On January 7 2014, Law No. 20,712, on Management of Third Party Funds and Individual Portfolio and which repeals pieces of legislation as indicated (Sole Law on Funds or LUF, as per its acronym in Spanish), was published in the Chilean Official Gazette. This law creates a sole piece of legislation applicable to the industry of third party funds management (investment funds (FIs), mutual funds (FMs), private investment funds (FIPs) and venture capital, mainly) and aligns the tax treatment of investment funds established in Chile and abroad. This to attract foreign investors to the Chilean capital market as well as turning Chile into a regional investment platform.

Accordingly, it is clear that major tax benefits incorporated by the LUF are designed for non-domiciled/residents investors, without truly relevant novelties in tax field been set forth for local investors.

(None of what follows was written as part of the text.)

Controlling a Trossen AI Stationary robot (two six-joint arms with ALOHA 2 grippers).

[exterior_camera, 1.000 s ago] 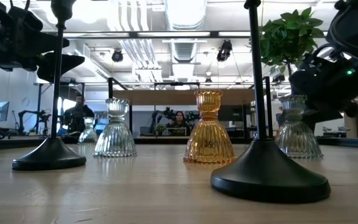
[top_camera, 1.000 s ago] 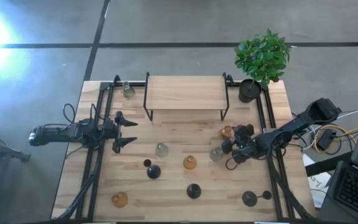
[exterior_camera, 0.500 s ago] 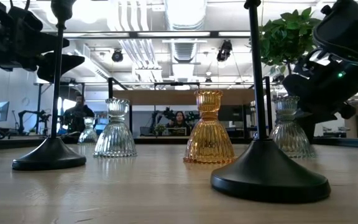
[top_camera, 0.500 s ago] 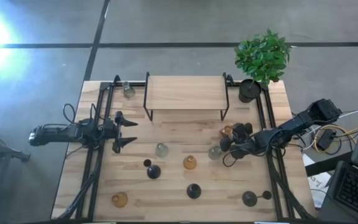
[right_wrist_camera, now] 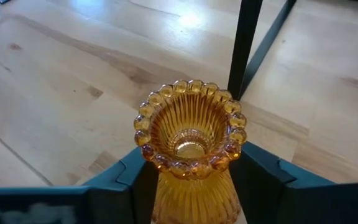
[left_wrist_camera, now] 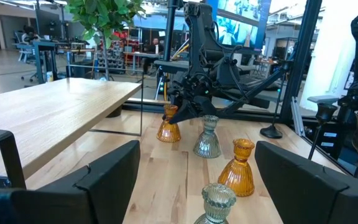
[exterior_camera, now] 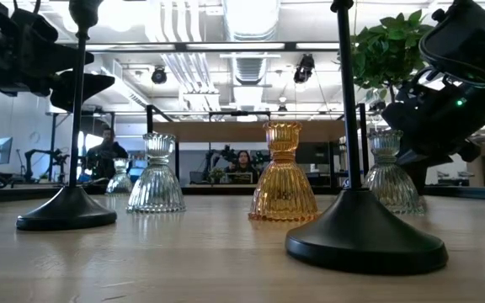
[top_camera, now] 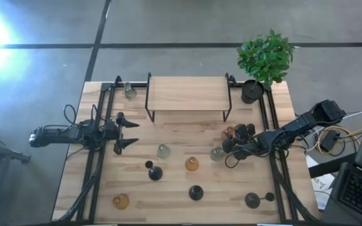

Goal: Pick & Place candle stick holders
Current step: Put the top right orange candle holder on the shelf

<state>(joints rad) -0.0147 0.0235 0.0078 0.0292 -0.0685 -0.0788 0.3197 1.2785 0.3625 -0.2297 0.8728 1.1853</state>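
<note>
The candle stick holders stand scattered on the wooden table. One amber glass holder stands on its base by the shelf's right leg, and my right gripper is shut on it. It fills the right wrist view. A clear-grey holder stands just beside the gripper. More clear, amber and black round-based holders stand toward the near edge. My left gripper hangs open and level at the table's left, touching nothing. My right gripper pinches the amber holder's narrow neck, just under the beaded rim, between its two fingers, one on each side. The fingers come slanting down from the table's right. The holder stands upright with its base on the table.
A wooden shelf on black legs stands at the far middle, with a black pot holding a green plant at the far right. Black arm frames run along both table sides. Cables and a laptop lie off the right edge.
My right gripper has swung a little toward the table's left, closing in around the amber holder, which stays upright where it stood.
</note>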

Before the approval of the LUF, it was demanded for foreign investors the creation of a special fund to perform investments in local funds (FICE/FICER); as per LUF's provisions, foreigners can now invest directly in the same funds that locals do – reducing cost and injecting more liquidity.

Even though the LUF preserves the quality of non-taxpayers for the funds, it incorporates significant developments in tax matters.

As a main tax novelty, tax treatment applicable to foreign investors should be emphasised. Now, foreign investors investing both in FI or FM, will be subject upon the amounts distributed by the fund, as well as for the increased value obtained in the disposal or redemption of quotas, to a sole income tax of 10% without right to credit.

Moreover, they could be even released from said taxation to the extent that certain requirements would be met – basically, that the fund maintains for a specific period 80% or more of its assets exclusively assigned to overseas investments.

Regarding fund administrators, LUF's provisions envisaged for them general obligations of tax compliance and information to be filed before the tax authorities on behalf of the non-domiciled or non-resident investors. Additionally, remunerations received by the fund administrator for the part corresponding to quotas owned by foreign investors are exempt from VAT. These initiatives seek, respectively, increasing the efficiency of the investment industry, as well as enhancing the export of financial services; treating them in a similar way as service exportation.

Tax novelties are also introduced in connection with FIPs; essentially, limits to ensure the independence between the capital owners to prevent the utilisation of FIPs as vehicles for tax avoidance. In case said limits will not be complied with – provided it fails to settle this situation – FIP will be considered for all purposes (tax and legal) as a stock corporation.

Overall, it appears that these initiatives, jointly with the legal and economic stability that characterises Chile within the region, will capture the attention of foreign investors.

However, we may stay alert to possible substantive changes in the regulation of this industry that can be incorporated during the mandate of the new government led by Michelle Bachelet, since to date, first news related to its taxation's programme (that primarily advocates a tax increase for companies and stricter policies regarding investment funds' industry), seem to be entirely opposite to the spirit of the LUF's wording.